Vida e morte pelo Facebook

Camila Appel

Segue o depoimento de Luzia Scarcelli Moré Borges – “34 anos, funcionária pública municipal, advogada, mãe por duas vezes e espírita”, como ela se define na assinatura do texto.

“Aproveitando o ensejo de nossa abnegada autora Camila Appel, tomei a iniciativa de escrever à coluna. Não que me auto intitule como apta a ter um texto publicado em um veículo como a Folha, mas por mera ousadia mesmo. Vai que dá certo? Então, vamos lá?

Sempre acompanhei a coluna pelo Facebook. É impressionante como as redes sociais lhe dão a possibilidade de estar antenado aos acontecimentos – do mundo e da vida dos outros. E justamente por acessar esse meio de comunicação constantemente, ficamos “sabendo da vida dos outros” mesmo sem quer. Ou da morte. Vi uma nota em um dos feeds de notícias dos jornais que curto estes dias. Era algo como “Em 2028, Facebook terá mais mortos do que vivos”. Não cheguei a ler, mas já imaginei o porquê: os mortos se vão e, como não levam nada consigo, o perfil do Facebook fica em aberto, recebendo mensagens e sendo atualizados por aqueles que o acessam e deixam posts, de saudades, de pesar e até mesmo de felicitações de aniversário! (oi?)
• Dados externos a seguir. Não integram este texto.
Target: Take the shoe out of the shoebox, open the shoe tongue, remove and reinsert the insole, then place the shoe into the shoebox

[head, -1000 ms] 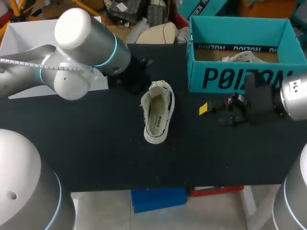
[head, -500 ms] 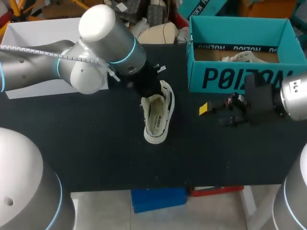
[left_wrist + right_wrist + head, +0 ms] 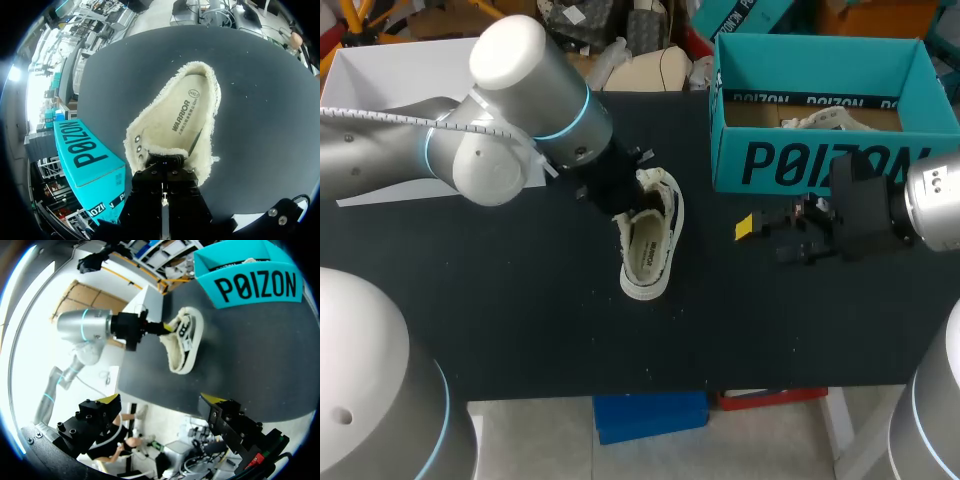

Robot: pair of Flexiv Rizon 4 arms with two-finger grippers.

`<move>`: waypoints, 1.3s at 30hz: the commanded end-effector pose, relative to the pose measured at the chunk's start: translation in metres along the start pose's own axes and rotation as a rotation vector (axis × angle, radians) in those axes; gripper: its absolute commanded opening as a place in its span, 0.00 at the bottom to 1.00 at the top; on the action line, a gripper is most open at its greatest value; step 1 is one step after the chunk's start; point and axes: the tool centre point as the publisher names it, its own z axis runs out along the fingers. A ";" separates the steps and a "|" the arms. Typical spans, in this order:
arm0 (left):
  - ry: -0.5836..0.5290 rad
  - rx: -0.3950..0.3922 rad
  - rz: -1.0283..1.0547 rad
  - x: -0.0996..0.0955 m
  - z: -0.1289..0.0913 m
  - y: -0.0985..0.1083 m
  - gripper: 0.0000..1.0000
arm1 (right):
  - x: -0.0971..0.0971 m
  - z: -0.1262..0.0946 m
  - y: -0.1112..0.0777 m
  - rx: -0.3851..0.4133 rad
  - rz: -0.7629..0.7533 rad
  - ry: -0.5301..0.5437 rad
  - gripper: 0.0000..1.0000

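Step in hand: the shoe (image 3: pixel 648 240) is already out of the shoebox (image 3: pixel 820 165), so you are at the tongue-opening step. The insole has not yet been lifted.
Shoe: it lies sole-down on the black table (image 3: pixel 520 300), near the middle and well apart from the box. Its opening faces up and the printed insole (image 3: pixel 185 117) lies flat inside.
Left gripper (image 3: pixel 167 161): it sits right at the laced end, with its tip pressed into the fleecy tongue (image 3: pixel 159 151). The tips are buried in the lining, so you cannot tell whether the jaws are clamped on the tongue or merely resting against it.
Right gripper (image 3: pixel 161 401): its jaws stand wide apart and hold nothing. It hovers over the table just in front of the shoebox, to the right of the shoe and clear of it.
Shoebox: teal and open-topped, at the far right of the table, with a second pale shoe (image 3: pixel 830 120) showing inside.
Next move, as a judgement: draw the tongue up and away from the opening. The shoe is light and may slide or tip, so the free right arm would likely need to steady the heel before the insole can be reached.
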 end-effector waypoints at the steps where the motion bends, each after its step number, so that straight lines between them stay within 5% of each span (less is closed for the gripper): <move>1: -0.005 0.000 -0.005 0.005 0.015 0.003 0.00 | 0.001 0.000 0.000 0.001 0.001 -0.002 1.00; 7: 0.001 0.008 -0.012 0.010 0.015 0.000 0.00 | 0.001 0.000 0.000 0.001 0.001 -0.002 1.00; 17: 0.009 0.010 -0.054 0.004 -0.031 0.000 0.00 | 0.001 0.000 0.000 0.001 0.001 -0.002 1.00; 27: 0.040 0.140 -0.368 0.015 -0.064 -0.009 0.00 | 0.001 0.000 0.000 0.001 0.001 -0.002 1.00; 28: 0.065 0.144 -0.404 0.018 -0.067 -0.010 0.05 | 0.001 0.000 0.000 0.001 0.001 -0.002 1.00; 29: 0.094 0.148 -0.426 0.022 -0.069 -0.012 0.20 | 0.001 0.000 0.000 0.001 0.001 -0.002 1.00; 32: 0.124 0.157 -0.506 0.031 -0.076 -0.018 0.36 | 0.001 0.000 0.000 0.001 0.001 -0.002 1.00; 34: 0.129 0.155 -0.522 0.036 -0.079 -0.020 0.91 | 0.001 0.000 0.000 0.001 0.001 -0.002 1.00; 35: 0.118 0.154 -0.542 0.037 -0.079 -0.019 1.00 | 0.001 0.000 0.000 0.001 0.001 -0.002 1.00; 39: 0.099 0.152 -0.536 0.040 -0.083 -0.023 1.00 | 0.001 0.000 0.000 0.001 0.001 -0.002 1.00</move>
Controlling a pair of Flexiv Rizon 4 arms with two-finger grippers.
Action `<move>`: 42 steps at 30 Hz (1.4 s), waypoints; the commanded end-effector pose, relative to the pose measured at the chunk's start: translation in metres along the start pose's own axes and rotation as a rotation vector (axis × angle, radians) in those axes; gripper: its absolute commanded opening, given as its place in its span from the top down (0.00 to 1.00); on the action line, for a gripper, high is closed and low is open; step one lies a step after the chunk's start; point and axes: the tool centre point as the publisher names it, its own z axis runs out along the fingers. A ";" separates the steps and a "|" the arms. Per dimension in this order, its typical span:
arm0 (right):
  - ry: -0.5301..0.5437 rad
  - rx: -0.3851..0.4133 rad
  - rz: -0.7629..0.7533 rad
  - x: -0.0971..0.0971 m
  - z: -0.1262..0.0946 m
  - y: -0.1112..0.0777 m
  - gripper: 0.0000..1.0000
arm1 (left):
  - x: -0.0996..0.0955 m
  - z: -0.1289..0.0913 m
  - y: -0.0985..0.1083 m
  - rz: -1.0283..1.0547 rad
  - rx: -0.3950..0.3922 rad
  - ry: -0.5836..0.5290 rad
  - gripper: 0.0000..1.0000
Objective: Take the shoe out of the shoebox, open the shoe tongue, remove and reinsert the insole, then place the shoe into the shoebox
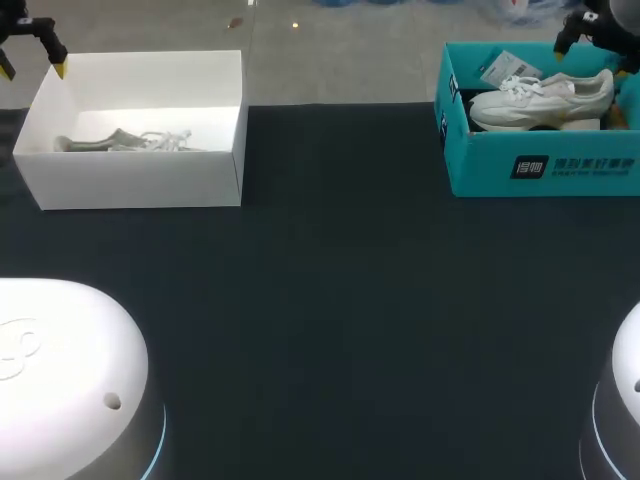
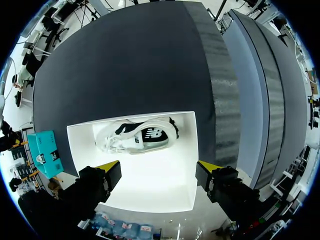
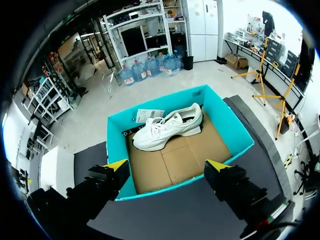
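Observation:
Two open shoeboxes stand at the back of the dark table. The white box (image 1: 140, 175) at the left holds a white and grey shoe (image 1: 120, 140) lying on its side, seen from above as the shoe (image 2: 140, 137). My left gripper (image 1: 33, 66) hangs open above that box's far left corner, with nothing between its fingers; the wrist view shows the gripper (image 2: 160, 167) above the box floor (image 2: 150, 190). The teal box (image 1: 540, 170) at the right holds a white sneaker (image 1: 540, 97). My right gripper (image 1: 592, 45) is open above it, and in its own view the gripper (image 3: 167, 165) hovers over the cardboard floor, short of the sneaker (image 3: 167, 127).
A paper tag (image 1: 508, 68) lies in the teal box behind the sneaker. The dark table top (image 1: 330, 300) stretches between and in front of the boxes. My arms' white bases (image 1: 60, 380) fill the near corners.

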 end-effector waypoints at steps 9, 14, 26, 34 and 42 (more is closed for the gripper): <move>-0.135 0.111 -0.046 -0.019 0.141 0.054 0.00 | 0.001 -0.001 0.000 0.001 0.001 0.001 0.00; -0.168 0.144 -0.044 -0.035 0.166 0.063 0.00 | 0.001 -0.001 0.000 0.001 0.001 0.001 0.00; -0.088 0.281 -0.025 -0.065 0.180 0.081 0.00 | 0.001 -0.001 0.000 0.001 0.001 0.001 0.00; -0.088 0.281 -0.025 -0.065 0.180 0.081 0.00 | 0.001 -0.001 0.000 0.001 0.001 0.001 0.00; -0.196 0.244 0.204 -0.094 0.229 0.098 0.00 | 0.001 -0.001 0.000 0.001 0.001 0.001 0.00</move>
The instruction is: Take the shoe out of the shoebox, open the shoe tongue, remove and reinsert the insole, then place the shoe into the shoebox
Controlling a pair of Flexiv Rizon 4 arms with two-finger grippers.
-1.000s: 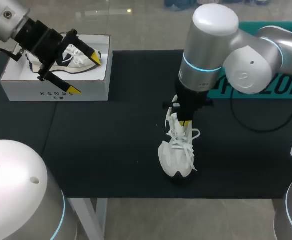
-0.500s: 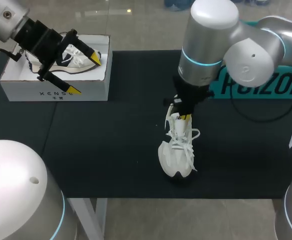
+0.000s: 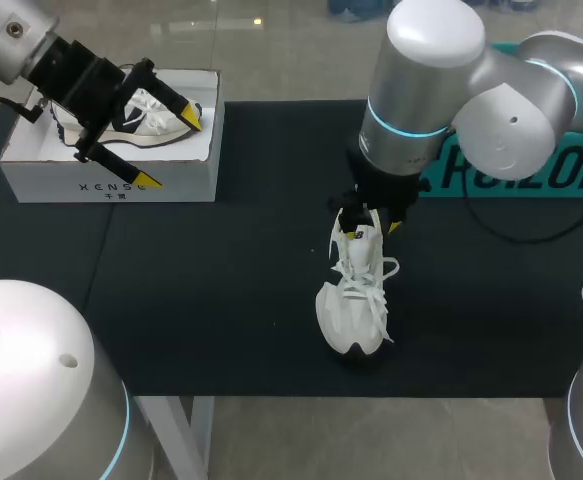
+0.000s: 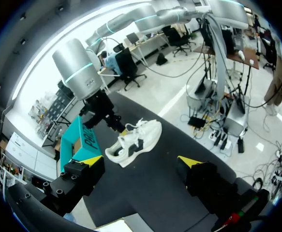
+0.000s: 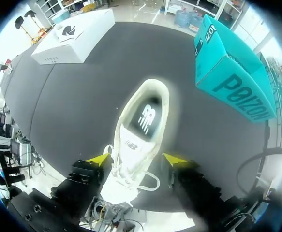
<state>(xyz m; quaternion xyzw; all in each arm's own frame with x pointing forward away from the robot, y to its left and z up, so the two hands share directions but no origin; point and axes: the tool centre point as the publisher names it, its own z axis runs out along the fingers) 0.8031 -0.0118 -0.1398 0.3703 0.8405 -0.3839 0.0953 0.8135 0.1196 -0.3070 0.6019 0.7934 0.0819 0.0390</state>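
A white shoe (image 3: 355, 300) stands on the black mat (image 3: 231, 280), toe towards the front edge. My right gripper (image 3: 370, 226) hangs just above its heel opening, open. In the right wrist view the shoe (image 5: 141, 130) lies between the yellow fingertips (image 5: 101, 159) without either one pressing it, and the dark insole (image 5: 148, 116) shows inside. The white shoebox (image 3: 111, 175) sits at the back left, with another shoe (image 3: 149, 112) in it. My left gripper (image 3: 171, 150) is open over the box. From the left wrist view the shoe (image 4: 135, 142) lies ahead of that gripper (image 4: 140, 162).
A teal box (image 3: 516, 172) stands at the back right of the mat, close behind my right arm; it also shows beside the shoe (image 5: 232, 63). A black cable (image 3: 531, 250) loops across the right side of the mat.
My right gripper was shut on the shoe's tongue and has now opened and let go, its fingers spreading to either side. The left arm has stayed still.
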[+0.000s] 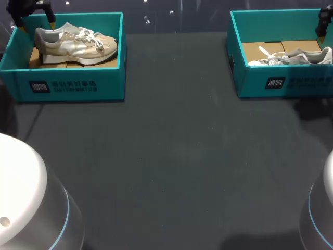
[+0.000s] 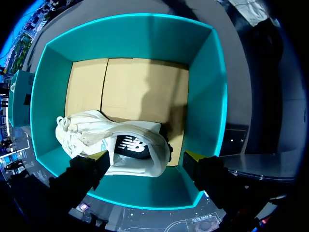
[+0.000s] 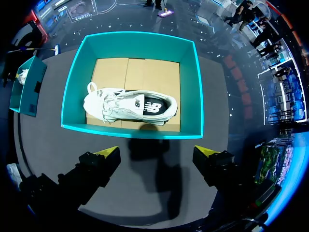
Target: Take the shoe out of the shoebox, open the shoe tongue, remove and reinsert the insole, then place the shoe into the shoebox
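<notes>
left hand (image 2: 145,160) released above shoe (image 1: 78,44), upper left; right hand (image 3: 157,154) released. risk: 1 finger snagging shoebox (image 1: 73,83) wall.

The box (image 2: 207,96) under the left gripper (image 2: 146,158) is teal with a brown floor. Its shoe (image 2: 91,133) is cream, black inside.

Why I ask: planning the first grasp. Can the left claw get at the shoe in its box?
Probably yes: the left claw hangs open over the lidless box, and the shoe lies uncovered just beneath it, with nothing in between.
</notes>
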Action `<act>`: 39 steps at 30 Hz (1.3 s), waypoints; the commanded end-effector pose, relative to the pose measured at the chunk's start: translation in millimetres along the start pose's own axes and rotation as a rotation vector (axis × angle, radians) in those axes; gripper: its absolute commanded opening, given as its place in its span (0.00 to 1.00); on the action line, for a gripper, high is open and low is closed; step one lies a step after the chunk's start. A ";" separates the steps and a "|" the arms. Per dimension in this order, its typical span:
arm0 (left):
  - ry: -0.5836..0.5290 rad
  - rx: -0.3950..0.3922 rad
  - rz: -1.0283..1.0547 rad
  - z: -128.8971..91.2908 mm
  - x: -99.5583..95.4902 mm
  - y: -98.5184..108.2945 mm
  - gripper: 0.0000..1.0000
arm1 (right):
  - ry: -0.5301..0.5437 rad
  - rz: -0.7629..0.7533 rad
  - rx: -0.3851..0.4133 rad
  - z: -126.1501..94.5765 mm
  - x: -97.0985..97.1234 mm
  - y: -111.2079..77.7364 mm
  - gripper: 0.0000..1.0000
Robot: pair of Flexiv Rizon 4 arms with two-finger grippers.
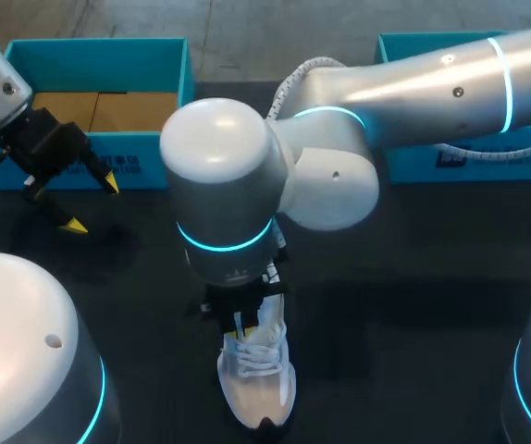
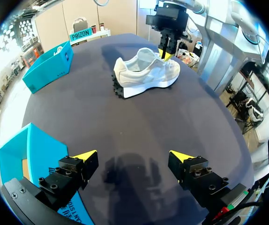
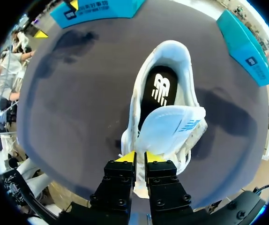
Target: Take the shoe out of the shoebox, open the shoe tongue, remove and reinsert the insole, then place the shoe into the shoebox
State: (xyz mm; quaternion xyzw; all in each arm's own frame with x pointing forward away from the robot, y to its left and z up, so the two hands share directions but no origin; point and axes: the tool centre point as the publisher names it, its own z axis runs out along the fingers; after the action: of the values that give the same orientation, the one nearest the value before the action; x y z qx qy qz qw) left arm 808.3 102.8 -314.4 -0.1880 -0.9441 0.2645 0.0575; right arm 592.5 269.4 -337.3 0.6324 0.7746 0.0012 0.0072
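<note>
A white sneaker [image 1: 258, 379] stands upright on the dark table near its front edge. My right arm reaches in over the middle, and my right gripper [image 3: 140, 157] is shut on the shoe's tongue [image 3: 172, 126], which is lifted and folded back over the laces. The black insole [image 3: 159, 91] shows inside the open shoe. From the left wrist view the sneaker [image 2: 146, 75] lies well ahead, with the right gripper [image 2: 166, 54] at its top. My left gripper [image 1: 90, 199] hangs open and empty by the teal shoebox [image 1: 99, 65] at the back left.
A second teal box [image 1: 450, 157] stands at the back right, partly under my right arm. In the left wrist view the near shoebox [image 2: 12, 154] is beside the left finger, the other box [image 2: 48, 70] far off.
</note>
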 end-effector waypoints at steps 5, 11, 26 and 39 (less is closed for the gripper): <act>0.001 -0.002 0.000 -0.3 0.2 0.0 1.00 | -0.002 0.411 -0.011 12.1 -12.1 3.5 0.10; 0.001 -0.002 0.000 -0.3 0.2 0.0 1.00 | -0.017 0.401 -0.061 -6.1 -12.3 3.3 0.10; 0.001 -0.002 0.000 -0.3 0.2 0.0 1.00 | -0.011 0.326 -0.120 -7.2 -17.7 29.3 0.24; 0.001 -0.002 0.000 -0.3 0.2 0.0 1.00 | -0.028 0.321 -0.134 -10.8 -20.8 30.7 0.29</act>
State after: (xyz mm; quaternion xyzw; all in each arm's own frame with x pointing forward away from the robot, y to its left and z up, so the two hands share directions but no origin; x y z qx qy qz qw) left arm 808.3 102.8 -314.4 -0.1880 -0.9441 0.2645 0.0575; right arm 639.0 255.1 -342.3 0.6506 0.7576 0.0313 0.0427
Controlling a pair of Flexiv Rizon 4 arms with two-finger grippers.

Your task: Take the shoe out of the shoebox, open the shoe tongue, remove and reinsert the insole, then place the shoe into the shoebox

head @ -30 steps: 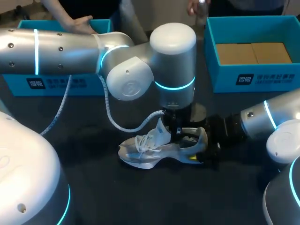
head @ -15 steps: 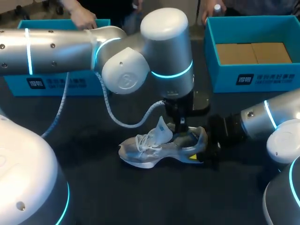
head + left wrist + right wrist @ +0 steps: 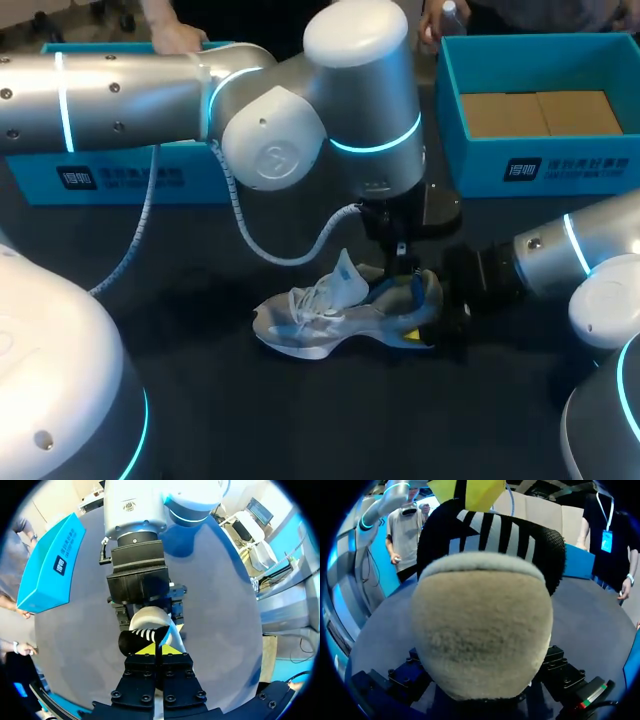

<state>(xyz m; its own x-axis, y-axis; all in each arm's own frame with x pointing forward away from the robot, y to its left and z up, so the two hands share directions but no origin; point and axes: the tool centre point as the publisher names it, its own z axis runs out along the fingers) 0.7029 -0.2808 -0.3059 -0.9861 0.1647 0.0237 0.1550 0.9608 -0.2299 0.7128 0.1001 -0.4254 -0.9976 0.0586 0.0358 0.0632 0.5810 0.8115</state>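
On the dark table, the grey-and-white mesh sneaker lies outside the teal cardboard shoebox, heel clamped in my right claw, while my left claw is pressed together inside its collar, where too thin a pinch could let the hidden insole slip free.

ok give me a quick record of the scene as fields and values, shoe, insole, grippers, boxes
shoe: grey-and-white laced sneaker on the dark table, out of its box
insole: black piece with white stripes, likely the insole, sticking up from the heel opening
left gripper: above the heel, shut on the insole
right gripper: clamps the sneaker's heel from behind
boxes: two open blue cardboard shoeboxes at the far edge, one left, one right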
Sim, felicitações. Como recebemos via notificações as informações de nossos “amigos” virtuais, somos lembrados de seus aniversários. Mas gente, perai, a pessoa morreu! Ela não está mais no mundo dos vivos, não posta mais, não curte mais, não compartilha mais e o Facebook não percebeu? Não, ele não percebe. E o “amigo” virtual também não. Porque não é amigo. É conhecido. E isso segue até que alguém perceba e denuncie a conta. Ou nosso amigo falecido continua aniversariando eternamente.

Em quinze dias, perdi dois “amigos” virtuais. Eram dois homens, de idades diferentes. Um com 61 anos, vivido, pai de família, excelente profissional, excelente pessoa, com quem tive contato apenas na fase final de sua vida, mas de quem tenho excelente referências. Faleceu em virtude de complicações oriundas de um câncer, que, embora agressivo, pode ser tratado por cerca de cinco anos. O meu outro “amigo” virtual era um jovem de 35 anos. Lindo. Bonito mesmo, daqueles rapazes que a gente olha e pensa: nossa que moço bonito! Também tive convívio com ele, mas em outra época, na adolescência. Faleceu por conta de complicações decorrentes de um choque séptico, que o havia deixado em estado semivegetativo há dois anos. Pedaço de vida sofrido. Não desejo a ninguém.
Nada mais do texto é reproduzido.